High-Capacity Flexible Hippocampal Associative and Episodic Memory Enabled by Prestructured “Spatial” Representations
Ila Fiete
Join us for a talk by Ila Fiete, Professor in the Department of Brain and Cognitive Sciences and McGovern Institute, MIT. This talk is part of the Kempner Seminar Series, a research-level seminar series on recent advances in the field.
Hippocampal circuits in the brain enable two distinct cognitive functions: the construction of spatial maps for navigation and the storage of sequential episodic memories. This dual role remains an enduring enigma. While there have been significant advances in modeling spatial representations in the hippocampus, we lack good models of its role in episodic memory. Additionally, we now know that the spatial codes in grid and hippocampal cells generalize to represent non-spatial cognitive domains, but it is unclear why this arrangement might be advantageous. In this talk, I’ll discuss a neocortical-entorhinal-hippocampal network model that implements a high-capacity and flexible general associative memory, spatial memory, and episodic memory based on a scaffold of rigid, low-dimensional dynamics in grid cells and fixed random projections to the hippocampus.
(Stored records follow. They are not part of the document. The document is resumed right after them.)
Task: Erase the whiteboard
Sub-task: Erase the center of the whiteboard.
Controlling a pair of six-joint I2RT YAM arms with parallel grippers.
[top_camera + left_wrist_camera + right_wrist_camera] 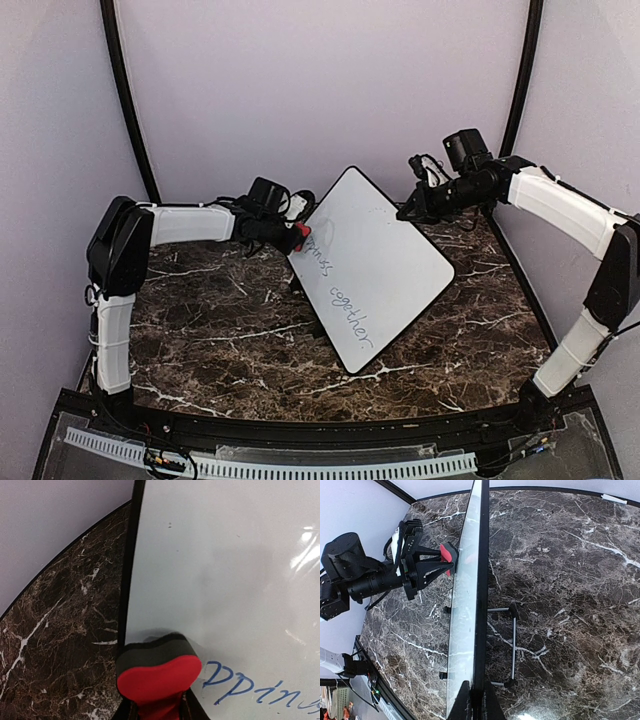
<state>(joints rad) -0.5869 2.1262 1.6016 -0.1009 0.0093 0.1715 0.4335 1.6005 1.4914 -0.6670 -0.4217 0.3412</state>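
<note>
The whiteboard (378, 262) is standing tilted in the middle of the dark marble table (210, 340), leaning back on a thin wire stand (513, 645) that is showing behind it in the right wrist view. The left gripper (159, 710) is clamping a red eraser (160, 675) between its fingers and is holding the eraser's dark felt face against the board near its left edge, just above the blue handwriting (250, 687). Close up, the letters "ppin" are reading clearly (the eraser is sitting right where that word begins). From above, the lower word is looking like "together". The right gripper (475, 705) is pinching the board's thin black edge, its fingers closed on either side.
</note>
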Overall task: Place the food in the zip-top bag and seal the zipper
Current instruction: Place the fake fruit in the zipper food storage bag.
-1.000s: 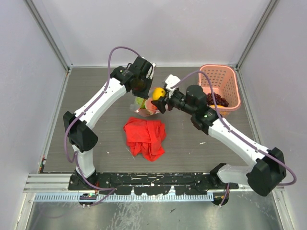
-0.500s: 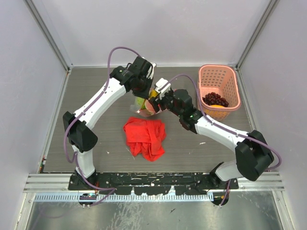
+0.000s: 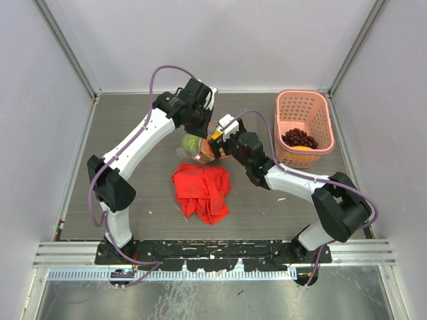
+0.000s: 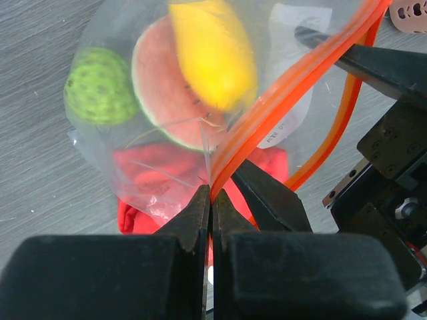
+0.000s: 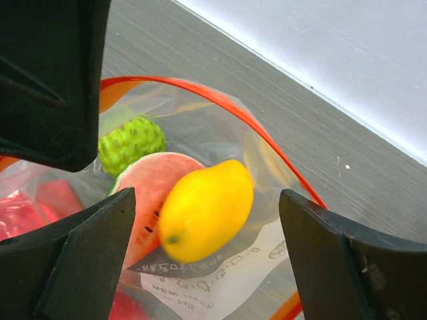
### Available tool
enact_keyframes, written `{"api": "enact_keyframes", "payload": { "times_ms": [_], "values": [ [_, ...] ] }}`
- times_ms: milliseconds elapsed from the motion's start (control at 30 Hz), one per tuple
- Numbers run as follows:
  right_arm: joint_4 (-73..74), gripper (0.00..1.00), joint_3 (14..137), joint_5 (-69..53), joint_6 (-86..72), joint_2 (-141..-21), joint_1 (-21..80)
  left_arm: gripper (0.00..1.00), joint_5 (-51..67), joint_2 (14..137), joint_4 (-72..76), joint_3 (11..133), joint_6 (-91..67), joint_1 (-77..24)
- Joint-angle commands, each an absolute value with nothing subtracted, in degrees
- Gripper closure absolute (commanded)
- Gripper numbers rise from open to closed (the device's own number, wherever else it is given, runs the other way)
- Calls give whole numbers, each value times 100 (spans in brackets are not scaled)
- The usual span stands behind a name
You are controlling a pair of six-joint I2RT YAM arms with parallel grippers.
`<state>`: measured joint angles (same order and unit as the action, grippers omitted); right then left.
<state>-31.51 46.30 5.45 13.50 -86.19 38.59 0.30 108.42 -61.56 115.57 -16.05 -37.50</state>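
Observation:
My left gripper is shut on the red-orange zipper of the clear zip-top bag and holds its mouth up. Inside the bag are a yellow mango, a watermelon slice and a green fruit. My right gripper is open just above the bag mouth. The mango lies between its fingers, touching neither, slightly blurred. The zipper loop stands open around the fruits. Dark grapes and an orange fruit lie in the pink basket.
A crumpled red cloth lies just in front of the bag. The pink slatted basket stands at the back right. The left gripper body is close to the right gripper's left finger. Walls ring the table.
My right gripper has carried the mango leftward from beside the bag to over its mouth and has let go. The mango now lies in the bag. The left gripper has held still.

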Motion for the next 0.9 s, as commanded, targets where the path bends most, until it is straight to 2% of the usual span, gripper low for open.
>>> {"api": "enact_keyframes", "payload": {
  "times_ms": [0, 233, 500, 700, 867],
  "values": [
    [-3800, 7, 4670, 782, 1279, -8598, 3885, 100, 105, 10423, -6069, 11667, -1626, -3744],
    [-3164, 7, 4796, 652, 996, -7970, 3887, 100, 95, 10430, -6060, 11669, -1628, -3744],
    [-1746, 7, 5091, 721, 557, -7258, 3885, 100, 97, 10436, -6075, 11688, -1627, -3740],
    [-27, 6, 5802, 1007, 378, -7000, 3688, 100, 36, 10418, -6101, 11672, -1617, -3744],
    [1760, 7, 6820, 971, 266, -7105, 3152, 100, 21, 10431, -6112, 11670, -1604, -3744]
  ]
}}
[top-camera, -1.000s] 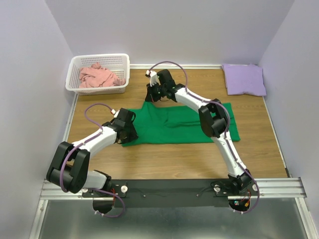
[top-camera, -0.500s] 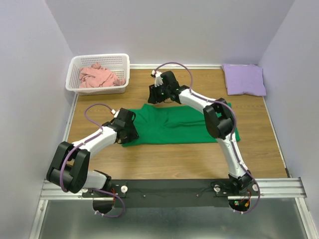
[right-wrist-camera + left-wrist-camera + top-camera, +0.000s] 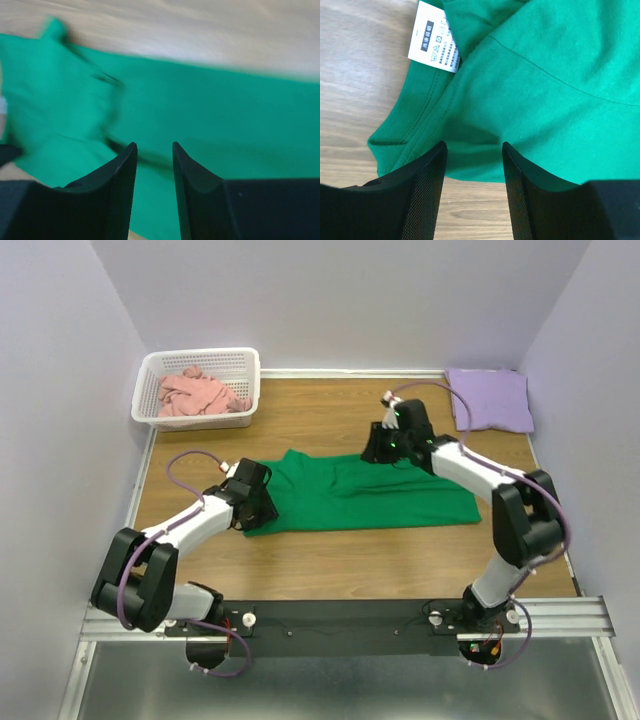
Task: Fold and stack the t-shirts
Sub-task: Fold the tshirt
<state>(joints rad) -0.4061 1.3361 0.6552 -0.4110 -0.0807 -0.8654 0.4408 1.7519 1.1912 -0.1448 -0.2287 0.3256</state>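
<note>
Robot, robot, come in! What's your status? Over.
Left jaws open at the green shirt's label end; right jaws open above its far edge. Green shirt flat, nothing blocking. Pink shirt in basket, purple shirt folded far right.

Spread t-shirt (image 3: 370, 495) lies flat mid-tabletop (image 3: 330, 560). Left claw (image 3: 258, 508) sits over its left end, right claw (image 3: 378, 448) over its far edge. Far left corner: the basket (image 3: 150, 370), crumpled t-shirt (image 3: 200, 392) inside. Far right corner: the folded t-shirt (image 3: 490, 400).
</note>
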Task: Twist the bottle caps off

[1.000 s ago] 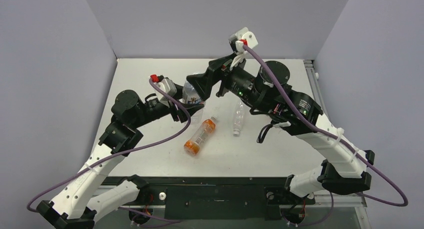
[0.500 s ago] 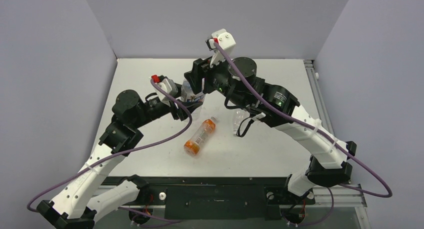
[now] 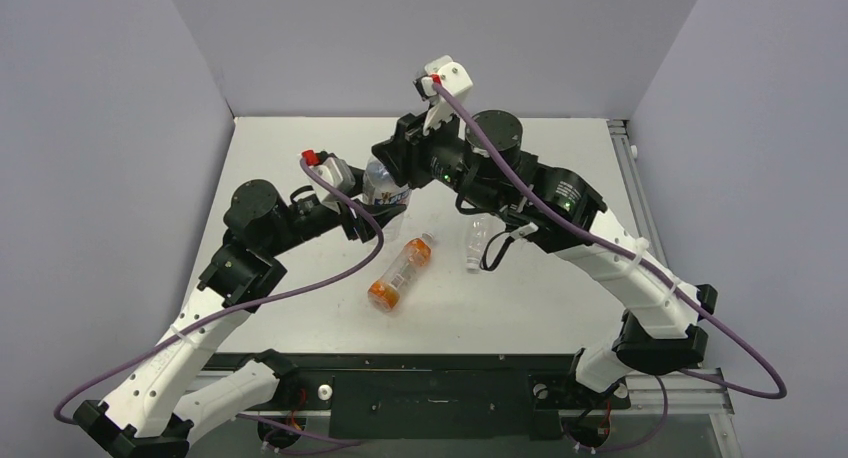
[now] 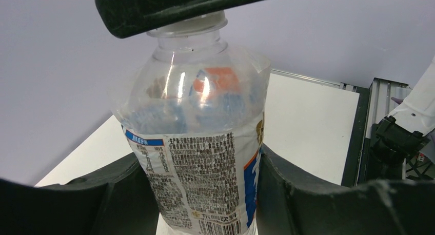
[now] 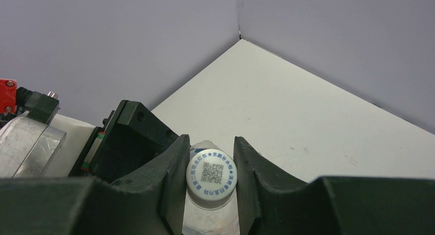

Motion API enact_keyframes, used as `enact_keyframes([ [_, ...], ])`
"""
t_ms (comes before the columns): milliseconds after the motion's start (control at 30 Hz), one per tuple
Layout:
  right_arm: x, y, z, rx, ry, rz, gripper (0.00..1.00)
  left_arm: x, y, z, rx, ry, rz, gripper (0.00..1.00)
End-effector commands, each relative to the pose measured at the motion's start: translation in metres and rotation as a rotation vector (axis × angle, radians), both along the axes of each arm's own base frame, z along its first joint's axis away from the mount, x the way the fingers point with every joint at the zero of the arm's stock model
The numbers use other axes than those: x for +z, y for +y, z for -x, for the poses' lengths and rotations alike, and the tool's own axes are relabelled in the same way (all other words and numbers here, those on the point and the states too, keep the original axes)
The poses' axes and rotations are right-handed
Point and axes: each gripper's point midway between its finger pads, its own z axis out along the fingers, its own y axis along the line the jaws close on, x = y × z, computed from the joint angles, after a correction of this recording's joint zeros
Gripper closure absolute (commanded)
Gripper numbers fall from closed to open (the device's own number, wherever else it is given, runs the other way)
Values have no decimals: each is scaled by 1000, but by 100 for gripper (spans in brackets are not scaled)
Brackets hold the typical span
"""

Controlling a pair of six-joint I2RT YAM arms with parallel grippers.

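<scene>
A clear labelled bottle (image 4: 197,142) stands upright at the table's back left, and my left gripper (image 4: 205,194) is shut on its body. Its whitish bottle cap (image 5: 211,174), printed with a blue code, sits between the fingers of my right gripper (image 5: 210,158), which reaches in from above and is shut on it. In the top view the right gripper (image 3: 392,160) sits over the bottle (image 3: 385,193), right beside the left gripper (image 3: 376,212). In the left wrist view a right finger (image 4: 179,4) covers most of the cap (image 4: 192,25).
An orange bottle (image 3: 398,274) with a whitish cap (image 3: 426,240) lies on its side mid-table. A small clear bottle (image 3: 476,240) lies to its right, partly under the right arm. Grey walls close off the table on the left, the back and the right.
My right arm swung left and came over the upright bottle, and its jaws closed on the cap. The left arm and the bottle it holds stayed put.
</scene>
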Motion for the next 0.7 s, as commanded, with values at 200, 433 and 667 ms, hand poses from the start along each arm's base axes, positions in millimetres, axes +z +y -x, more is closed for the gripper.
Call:
enact_keyframes([
  [200,75,-29,80,593,-219,-288,100,35,-17,72,-361,61,127,86],
  [433,96,-44,107,802,-247,-356,100,21,-24,103,-566,192,82,85],
  [667,66,-71,31,394,-172,-277,100,21,-22,89,-487,120,69,88],
])
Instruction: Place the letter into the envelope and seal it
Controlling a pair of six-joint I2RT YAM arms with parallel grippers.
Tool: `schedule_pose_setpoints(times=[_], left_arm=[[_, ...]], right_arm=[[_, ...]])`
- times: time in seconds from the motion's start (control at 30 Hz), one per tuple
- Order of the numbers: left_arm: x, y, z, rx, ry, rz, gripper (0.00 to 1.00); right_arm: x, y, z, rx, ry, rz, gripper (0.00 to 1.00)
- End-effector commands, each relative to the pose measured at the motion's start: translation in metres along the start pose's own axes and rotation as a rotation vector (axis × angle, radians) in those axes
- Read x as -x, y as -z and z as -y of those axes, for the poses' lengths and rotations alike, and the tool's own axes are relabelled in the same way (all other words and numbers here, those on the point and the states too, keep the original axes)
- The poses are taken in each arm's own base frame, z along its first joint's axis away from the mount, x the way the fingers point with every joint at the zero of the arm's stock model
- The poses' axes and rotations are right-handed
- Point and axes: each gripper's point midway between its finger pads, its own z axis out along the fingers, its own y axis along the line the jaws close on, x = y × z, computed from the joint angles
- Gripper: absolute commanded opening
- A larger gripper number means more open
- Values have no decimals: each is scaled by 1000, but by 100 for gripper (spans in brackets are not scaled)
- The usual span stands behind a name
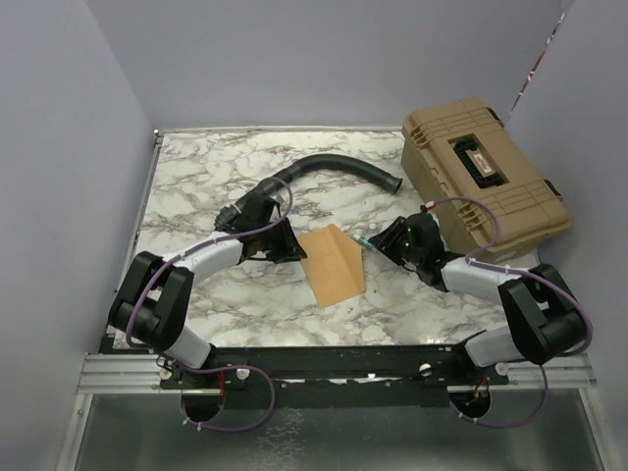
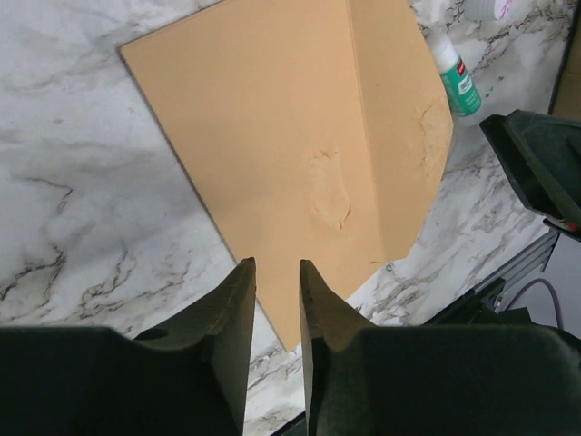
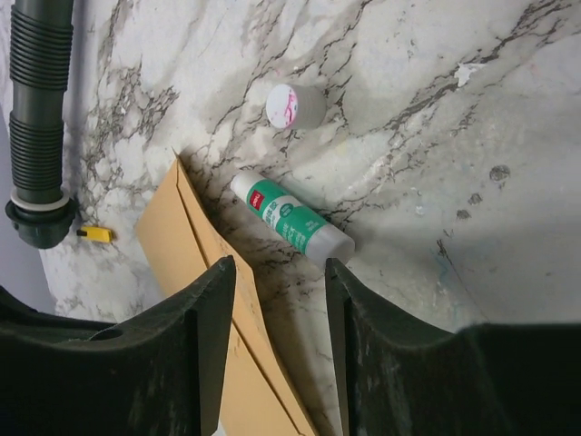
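Hovering over one corner of the envelope point(image 2: 272, 136), the left claw point(image 2: 276, 265) has its fingers close but not together. A narrow slot shows between them, with marble and the paper's corner visible through it. Nothing is clamped; whether the tips touch the paper cannot be told. The right claw point(image 3: 279, 263) stands wider apart and empty, low over the desk point(image 1: 196, 186). Its left finger overlaps the envelope's right edge in the wrist view. Just beyond its tips lies a glue stick point(image 3: 290, 227), green-and-white, on its side, uncapped, close beside that edge. The loose white cap point(image 3: 295, 106), smeared pink, stands a little farther out. The kraft-brown envelope lies mid-desk between the two claws. Its flap point(image 2: 404, 118) is folded over along the crease, and a wrinkled patch sits near the fold. Whether the flap is stuck down cannot be told. A black corrugated hose point(image 1: 334, 167) curves across the far side of the desk, with a small yellow piece point(image 3: 95, 234) near its open end. A closed tan hard case point(image 1: 486, 177) sits at the far right corner.
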Motion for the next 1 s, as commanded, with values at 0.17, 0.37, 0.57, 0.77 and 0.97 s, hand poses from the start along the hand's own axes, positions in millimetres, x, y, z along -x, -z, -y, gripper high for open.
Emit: schedule_pose_setpoints(times=[0.17, 0.37, 0.57, 0.77, 0.97], left_arm=[[20, -25, 15, -6, -85, 22, 16], [5, -51, 6, 13, -124, -41, 0], [-9, -62, -14, 82, -119, -72, 0], [-25, -66, -40, 173, -78, -108, 0], [-30, -67, -52, 219, -44, -113, 0]], right_arm=[[-9, 24, 25, -82, 105, -44, 47], [-39, 12, -2, 101, 181, -211, 12], [-48, 10, -4, 142, 200, -252, 3], [-65, 3, -17, 229, 212, -367, 1], [-73, 16, -54, 458, 248, -436, 1]])
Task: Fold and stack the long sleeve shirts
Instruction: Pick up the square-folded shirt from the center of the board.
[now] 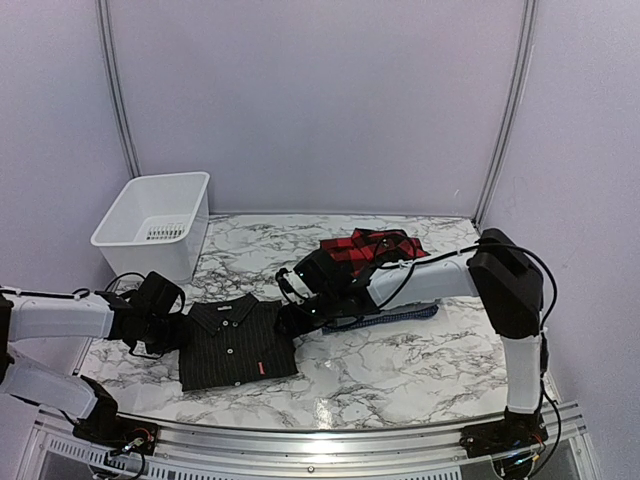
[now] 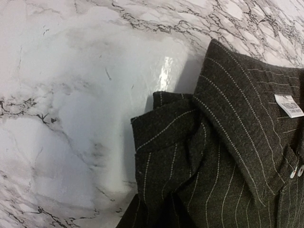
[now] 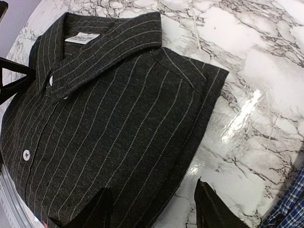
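My right hand (image 3: 154, 209) spread, pinstripe shirt (image 3: 109, 118) edge between fingers (image 3: 102, 209); closing now could snag and pull fold open.

The light is bright and even, coming from above. The shiny table (image 2: 71, 95) shows white glare spots in both wrist views. The dark shirt (image 3: 109, 133) drops a soft grey shadow beside it. The top view is a little fuzzy. The right pincer (image 3: 153, 190) looks dark and blurry up close.
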`<state>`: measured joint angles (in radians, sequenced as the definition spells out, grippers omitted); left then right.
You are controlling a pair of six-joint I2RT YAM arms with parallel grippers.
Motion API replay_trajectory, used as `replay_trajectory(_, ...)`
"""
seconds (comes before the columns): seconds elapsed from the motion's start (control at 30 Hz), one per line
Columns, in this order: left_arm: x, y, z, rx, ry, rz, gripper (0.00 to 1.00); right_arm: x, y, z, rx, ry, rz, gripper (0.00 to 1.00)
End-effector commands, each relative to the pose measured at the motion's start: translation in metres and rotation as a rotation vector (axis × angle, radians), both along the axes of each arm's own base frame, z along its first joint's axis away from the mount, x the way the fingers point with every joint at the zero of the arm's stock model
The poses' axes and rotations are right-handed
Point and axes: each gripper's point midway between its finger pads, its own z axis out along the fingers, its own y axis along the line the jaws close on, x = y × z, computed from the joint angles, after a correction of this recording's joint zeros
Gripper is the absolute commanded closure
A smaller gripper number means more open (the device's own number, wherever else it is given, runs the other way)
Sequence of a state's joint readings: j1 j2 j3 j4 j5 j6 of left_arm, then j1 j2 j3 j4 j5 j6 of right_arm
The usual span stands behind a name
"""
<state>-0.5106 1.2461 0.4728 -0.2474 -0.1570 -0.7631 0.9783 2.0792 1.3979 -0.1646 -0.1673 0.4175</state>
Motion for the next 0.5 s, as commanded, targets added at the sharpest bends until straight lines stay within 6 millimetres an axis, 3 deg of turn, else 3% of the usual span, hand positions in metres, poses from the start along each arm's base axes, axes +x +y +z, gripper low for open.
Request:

The circuit factorizes the problem of content storage from the problem of generating error-correcting stable states. Unlike existing neural memory models, which exhibit a memory cliff, the circuit exhibits a graceful tradeoff between the number of stored items and detail. The scaffold is also critical for constructing episodic memory: it enables high-capacity sequence memory by simplifying the chaining problem into one of learning low-dimensional transitions. The model recapitulates a number of hippocampal physiology results, and interestingly provides a potential explanation for the striking efficacy of the “memory palaces” technique of memory athletes.